## Your objective
Only one stretch of the records below should be repeated. It starts with the line containing "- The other" and goes on through the line containing "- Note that", exactly as written.

------ Dataset entries

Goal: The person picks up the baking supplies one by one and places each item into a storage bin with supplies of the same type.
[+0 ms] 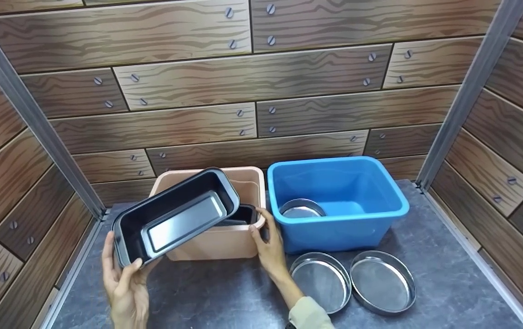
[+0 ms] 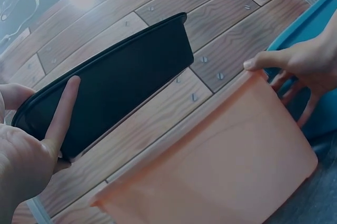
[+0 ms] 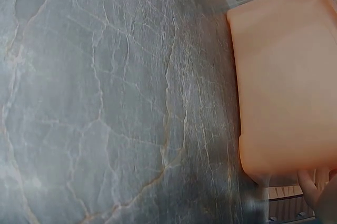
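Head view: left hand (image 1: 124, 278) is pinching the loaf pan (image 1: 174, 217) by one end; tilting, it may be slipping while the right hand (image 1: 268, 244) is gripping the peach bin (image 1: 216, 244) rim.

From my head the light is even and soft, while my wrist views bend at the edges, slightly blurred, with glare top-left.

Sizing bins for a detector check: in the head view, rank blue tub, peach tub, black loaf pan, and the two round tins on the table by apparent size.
1. blue tub
2. peach tub, partly hidden by the pan
3. black loaf pan, raised nearer the camera, so its rank is unsure
4. round tins and: alike, no ranking
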`<state>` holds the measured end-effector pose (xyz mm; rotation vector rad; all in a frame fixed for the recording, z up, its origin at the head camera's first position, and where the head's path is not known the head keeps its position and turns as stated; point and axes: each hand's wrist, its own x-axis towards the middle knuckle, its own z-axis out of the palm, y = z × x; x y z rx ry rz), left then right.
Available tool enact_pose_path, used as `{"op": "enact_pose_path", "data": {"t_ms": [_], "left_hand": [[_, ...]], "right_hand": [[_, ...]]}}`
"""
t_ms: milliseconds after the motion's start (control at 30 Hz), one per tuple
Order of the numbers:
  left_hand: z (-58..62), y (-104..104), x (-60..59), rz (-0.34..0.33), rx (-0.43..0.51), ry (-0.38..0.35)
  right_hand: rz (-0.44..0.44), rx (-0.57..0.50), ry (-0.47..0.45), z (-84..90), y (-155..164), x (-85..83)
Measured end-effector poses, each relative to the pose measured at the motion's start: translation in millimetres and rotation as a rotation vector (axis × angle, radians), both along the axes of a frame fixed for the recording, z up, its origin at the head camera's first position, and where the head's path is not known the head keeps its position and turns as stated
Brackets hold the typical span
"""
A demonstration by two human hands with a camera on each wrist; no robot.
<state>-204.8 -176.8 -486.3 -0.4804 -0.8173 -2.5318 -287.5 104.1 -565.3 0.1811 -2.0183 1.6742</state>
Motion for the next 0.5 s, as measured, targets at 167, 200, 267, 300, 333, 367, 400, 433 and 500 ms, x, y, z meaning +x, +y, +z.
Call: {"op": "enact_pose_path", "data": {"t_ms": [167, 200, 267, 300, 333, 367, 400, 433, 500], "left_hand": [[-3.1, 4, -15.0, 0.022, 0.006, -0.06], [-4.2, 4, -18.0, 0.024, 0.003, -0.07], [-6.6, 6, -23.6, 0.027, -0.002, -0.092], [-7.8, 6, -26.0, 0.027, -0.002, -0.104], [-9.2, 7, -28.2, 0.027, -0.002, -0.117], [-10.6, 7, -30.3, 0.025, -0.004, -0.132], [-11.9, 7, -32.2, 0.025, -0.007, -0.147], [-13.2, 7, -33.7, 0.024, -0.01, -0.16], [-15.3, 8, -36.2, 0.023, -0.011, -0.177]], "right_hand": [[0.002, 0.009, 0.005, -2.3, 1, 0.2], [0.004, 0.007, 0.007, -2.3, 1, 0.2], [0.006, 0.001, 0.009, -2.1, 1, 0.5], [0.005, 0.0, 0.011, -1.9, 1, 0.5], [0.006, -0.006, 0.013, -1.7, 0, 0.6], [0.002, -0.007, 0.009, 2.5, 0, 3.3], [0.002, -0.012, 0.006, 7.1, -1, 6.6], [0.001, -0.016, -0.001, 12.1, -2, 10.2], [0.001, -0.024, -0.015, 21.6, -3, 16.9]]}}
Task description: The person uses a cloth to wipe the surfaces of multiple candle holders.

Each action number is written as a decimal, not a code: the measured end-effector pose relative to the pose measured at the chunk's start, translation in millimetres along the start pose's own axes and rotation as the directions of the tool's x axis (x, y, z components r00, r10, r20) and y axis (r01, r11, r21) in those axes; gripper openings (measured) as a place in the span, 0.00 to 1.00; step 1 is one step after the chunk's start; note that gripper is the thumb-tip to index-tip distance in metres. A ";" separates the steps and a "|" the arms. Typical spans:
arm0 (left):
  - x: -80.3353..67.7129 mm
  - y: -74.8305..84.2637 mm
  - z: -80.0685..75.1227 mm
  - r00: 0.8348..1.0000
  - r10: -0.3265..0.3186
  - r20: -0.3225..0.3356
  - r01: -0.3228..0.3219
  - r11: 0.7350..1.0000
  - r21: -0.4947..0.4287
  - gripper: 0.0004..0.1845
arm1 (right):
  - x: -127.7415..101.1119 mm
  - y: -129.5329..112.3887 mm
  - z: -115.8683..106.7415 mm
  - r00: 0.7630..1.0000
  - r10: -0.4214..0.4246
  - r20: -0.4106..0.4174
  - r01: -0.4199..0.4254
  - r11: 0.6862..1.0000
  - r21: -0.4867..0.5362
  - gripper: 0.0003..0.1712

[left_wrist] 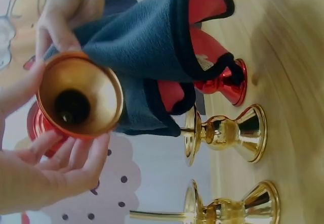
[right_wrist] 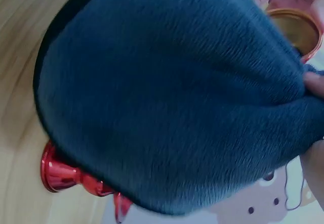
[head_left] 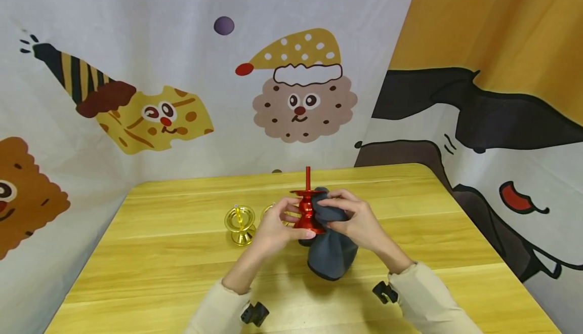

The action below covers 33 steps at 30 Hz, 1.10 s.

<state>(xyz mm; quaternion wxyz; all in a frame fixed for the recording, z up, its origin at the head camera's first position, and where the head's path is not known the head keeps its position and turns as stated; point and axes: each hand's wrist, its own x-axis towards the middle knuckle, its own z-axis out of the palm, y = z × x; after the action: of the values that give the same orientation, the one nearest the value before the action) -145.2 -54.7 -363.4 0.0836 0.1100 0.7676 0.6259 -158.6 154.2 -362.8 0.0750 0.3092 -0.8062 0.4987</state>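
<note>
My left hand (head_left: 275,228) holds a shiny red candle holder (head_left: 307,212) upright above the table, its thin stem pointing up. In the left wrist view, the hollow gold-coloured underside of this candle holder (left_wrist: 98,107) faces the camera. My right hand (head_left: 361,218) pinches a dark blue-grey cloth (head_left: 334,255) against the holder's right side. The cloth hangs down in loose folds; its red reverse shows in the left wrist view. A second red candle holder (right_wrist: 61,171) stands on the table, mostly hidden behind the cloth.
Two gold candle holders stand on the wooden table (head_left: 159,253): one gold holder (head_left: 241,225) left of my left hand, the other gold holder (left_wrist: 250,133) partly hidden behind that hand in the head view. A cartoon-printed curtain (head_left: 182,60) hangs behind the table.
</note>
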 end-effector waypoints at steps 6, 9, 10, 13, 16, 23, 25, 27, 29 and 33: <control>1.6 -1.0 -13.5 0.993 0.025 0.112 -0.004 0.982 -0.186 0.31 | -0.2 7.1 -6.7 0.998 0.034 0.052 -0.041 0.990 0.134 0.21; 1.6 -0.1 -16.2 0.990 0.038 0.134 -0.005 0.971 -0.238 0.32 | 0.0 9.2 -6.4 0.998 0.022 0.066 -0.036 0.976 0.216 0.22; 1.6 0.2 -16.6 0.990 0.037 0.136 -0.003 0.969 -0.246 0.32 | 0.1 9.6 -5.9 0.998 0.019 0.066 -0.034 0.971 0.237 0.22; 1.1 0.6 -15.9 0.991 0.038 0.125 -0.008 0.972 -0.235 0.32 | 0.2 11.1 -4.8 0.998 0.034 0.058 -0.048 0.963 0.266 0.22; 0.3 1.5 -12.5 0.996 0.036 0.083 -0.021 0.985 -0.173 0.32 | 0.8 10.1 -3.0 0.998 0.054 0.035 -0.061 0.969 0.241 0.22; -0.4 3.9 2.0 0.996 0.065 -0.067 -0.058 0.993 0.101 0.33 | 3.9 -3.6 5.6 0.999 -0.029 -0.033 0.031 0.998 0.046 0.22; -0.3 4.0 2.9 0.994 0.073 -0.079 -0.062 0.988 0.139 0.33 | 4.4 -6.0 7.7 0.997 -0.068 -0.037 0.067 0.998 -0.020 0.22; 0.3 3.3 0.2 0.996 0.065 -0.053 -0.060 0.994 0.097 0.33 | 4.5 -6.5 8.2 0.995 -0.090 -0.037 0.089 0.996 -0.024 0.22; 1.0 2.1 -5.3 0.998 0.056 0.008 -0.056 0.998 -0.009 0.33 | 4.2 -4.7 6.7 0.996 -0.080 -0.039 0.081 0.996 0.038 0.22; 1.8 -0.3 -17.0 0.981 0.074 0.181 -0.027 0.968 -0.249 0.35 | 3.1 0.7 1.7 0.999 -0.023 -0.041 0.030 0.984 0.176 0.23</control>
<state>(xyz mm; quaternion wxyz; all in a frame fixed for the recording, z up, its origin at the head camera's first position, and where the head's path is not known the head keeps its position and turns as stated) -151.5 -70.2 -360.2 0.1530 0.1776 0.6698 0.7046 -161.2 151.7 -362.9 0.0698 0.3157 -0.7530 0.5731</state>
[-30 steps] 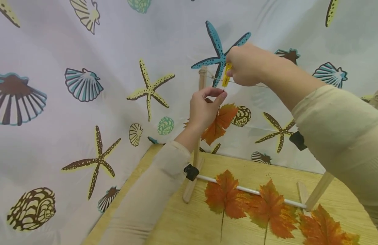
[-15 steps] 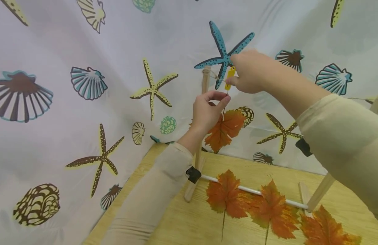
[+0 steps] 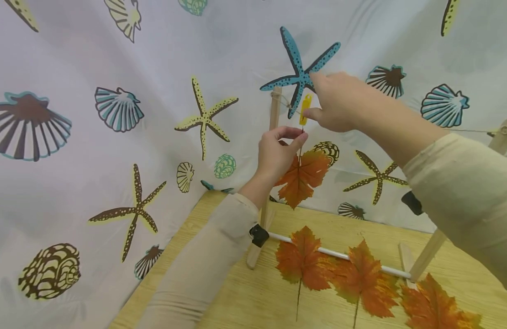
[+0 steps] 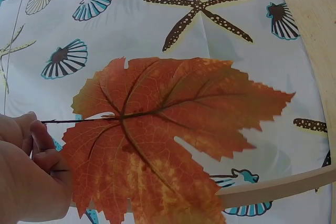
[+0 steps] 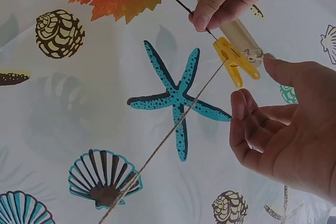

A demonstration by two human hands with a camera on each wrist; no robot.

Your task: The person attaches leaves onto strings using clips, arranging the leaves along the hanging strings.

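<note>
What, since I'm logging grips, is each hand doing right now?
Left hand: pinching the leaf stem.
Right hand: open, beside the yellow clothespin.

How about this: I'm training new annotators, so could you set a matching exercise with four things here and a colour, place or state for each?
Column one:
1. clothespin
2. left hand
3. rod
4. cloth

Column two:
A. long and thin, partly covered by orange leaves
B. patterned with printed starfish
C. plain yellow
D. pinching a leaf stem

Right pairs: 1-C, 2-D, 3-A, 4-B.
</note>
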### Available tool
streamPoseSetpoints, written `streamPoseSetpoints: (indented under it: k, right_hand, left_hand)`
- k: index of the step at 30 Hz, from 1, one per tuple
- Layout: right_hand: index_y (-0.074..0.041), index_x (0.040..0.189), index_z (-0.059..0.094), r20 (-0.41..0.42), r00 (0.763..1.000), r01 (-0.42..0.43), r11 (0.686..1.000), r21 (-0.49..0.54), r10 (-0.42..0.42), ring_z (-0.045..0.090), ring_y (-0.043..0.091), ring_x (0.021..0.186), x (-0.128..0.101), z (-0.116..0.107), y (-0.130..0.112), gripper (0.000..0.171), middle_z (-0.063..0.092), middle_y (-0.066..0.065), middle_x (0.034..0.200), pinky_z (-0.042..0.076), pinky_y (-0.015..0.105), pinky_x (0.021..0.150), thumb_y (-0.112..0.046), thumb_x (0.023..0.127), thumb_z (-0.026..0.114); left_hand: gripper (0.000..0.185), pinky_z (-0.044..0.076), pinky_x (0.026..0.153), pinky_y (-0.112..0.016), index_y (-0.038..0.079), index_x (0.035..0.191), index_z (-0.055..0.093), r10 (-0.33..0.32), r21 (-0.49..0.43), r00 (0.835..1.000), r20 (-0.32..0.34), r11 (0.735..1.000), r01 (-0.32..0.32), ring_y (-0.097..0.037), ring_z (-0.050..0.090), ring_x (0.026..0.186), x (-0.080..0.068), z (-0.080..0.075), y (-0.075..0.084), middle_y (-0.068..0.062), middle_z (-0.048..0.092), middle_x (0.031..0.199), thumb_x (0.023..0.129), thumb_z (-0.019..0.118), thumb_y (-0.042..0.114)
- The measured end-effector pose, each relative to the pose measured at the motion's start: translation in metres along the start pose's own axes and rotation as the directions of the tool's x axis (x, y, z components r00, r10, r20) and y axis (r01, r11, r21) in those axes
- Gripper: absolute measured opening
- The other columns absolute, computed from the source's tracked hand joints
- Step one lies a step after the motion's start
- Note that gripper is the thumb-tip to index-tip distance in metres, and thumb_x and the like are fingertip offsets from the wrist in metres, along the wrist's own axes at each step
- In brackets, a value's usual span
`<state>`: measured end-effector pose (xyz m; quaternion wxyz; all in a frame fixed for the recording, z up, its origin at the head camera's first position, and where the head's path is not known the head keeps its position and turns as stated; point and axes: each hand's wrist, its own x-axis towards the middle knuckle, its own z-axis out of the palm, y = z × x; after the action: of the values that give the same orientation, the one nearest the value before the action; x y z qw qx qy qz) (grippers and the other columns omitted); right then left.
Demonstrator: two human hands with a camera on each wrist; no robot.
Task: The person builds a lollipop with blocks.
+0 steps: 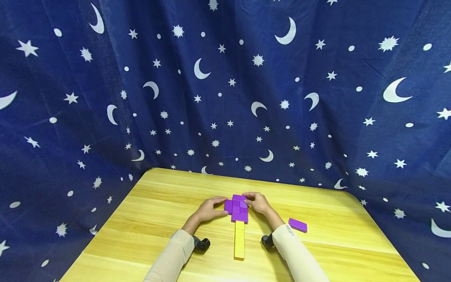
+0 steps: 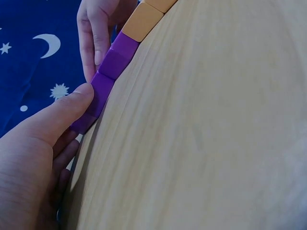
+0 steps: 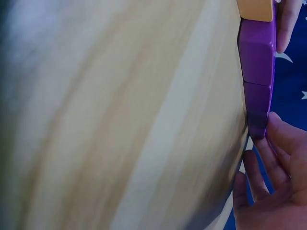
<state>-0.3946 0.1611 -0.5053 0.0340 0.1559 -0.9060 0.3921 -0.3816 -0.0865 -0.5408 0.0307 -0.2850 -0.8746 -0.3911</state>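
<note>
Several purple blocks (image 1: 240, 216) lie packed together on the table, joined to a strip of yellow blocks (image 1: 239, 241) that runs toward the near side. My left hand (image 1: 208, 209) holds the purple block (image 1: 228, 206) on the cluster's left side, thumb at its near end and fingers at its far end. Across from it, my right hand (image 1: 258, 203) pinches a purple block at the cluster's upper right, partly hidden by the fingertips. In the right wrist view the thumb presses on a purple block (image 3: 257, 103) with the fingers curled behind it.
A loose purple block (image 1: 298, 225) lies on the wooden table (image 1: 169, 188) beside my right forearm. Dark wrist devices (image 1: 201, 244) sit under both wrists. Behind the table hangs a blue curtain (image 1: 232, 109) with moons and stars.
</note>
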Motion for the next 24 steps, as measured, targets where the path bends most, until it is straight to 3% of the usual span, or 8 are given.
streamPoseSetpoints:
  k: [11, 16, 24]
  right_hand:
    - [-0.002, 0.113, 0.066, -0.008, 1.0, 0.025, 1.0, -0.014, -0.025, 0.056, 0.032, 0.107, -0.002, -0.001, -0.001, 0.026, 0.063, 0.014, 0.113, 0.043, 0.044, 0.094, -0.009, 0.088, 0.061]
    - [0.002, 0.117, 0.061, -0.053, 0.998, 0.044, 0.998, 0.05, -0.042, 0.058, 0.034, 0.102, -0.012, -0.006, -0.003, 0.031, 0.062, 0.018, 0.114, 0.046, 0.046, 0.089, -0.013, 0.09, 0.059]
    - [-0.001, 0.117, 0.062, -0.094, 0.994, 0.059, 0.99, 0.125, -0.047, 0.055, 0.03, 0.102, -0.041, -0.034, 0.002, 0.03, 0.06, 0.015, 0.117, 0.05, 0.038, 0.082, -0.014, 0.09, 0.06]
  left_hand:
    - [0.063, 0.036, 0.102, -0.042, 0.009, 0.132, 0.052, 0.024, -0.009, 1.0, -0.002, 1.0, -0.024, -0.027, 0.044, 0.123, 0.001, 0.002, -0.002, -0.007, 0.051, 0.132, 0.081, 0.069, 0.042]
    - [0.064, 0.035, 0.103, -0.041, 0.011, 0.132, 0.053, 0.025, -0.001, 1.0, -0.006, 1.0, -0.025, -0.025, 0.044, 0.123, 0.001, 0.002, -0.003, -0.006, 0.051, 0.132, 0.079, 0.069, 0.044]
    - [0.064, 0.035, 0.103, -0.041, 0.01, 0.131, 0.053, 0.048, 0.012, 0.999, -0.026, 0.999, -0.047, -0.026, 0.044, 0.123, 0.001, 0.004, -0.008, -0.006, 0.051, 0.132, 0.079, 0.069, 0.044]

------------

## Expected output
- The other columns absolute, computed from the source's tracked hand joints
- Step one lies a step after the motion's start
- Note that gripper is the thumb-tip to index-tip distance in metres, and thumb_x and the like are fingertip offsets from the wrist in metres, along the wrist's own axes at each step

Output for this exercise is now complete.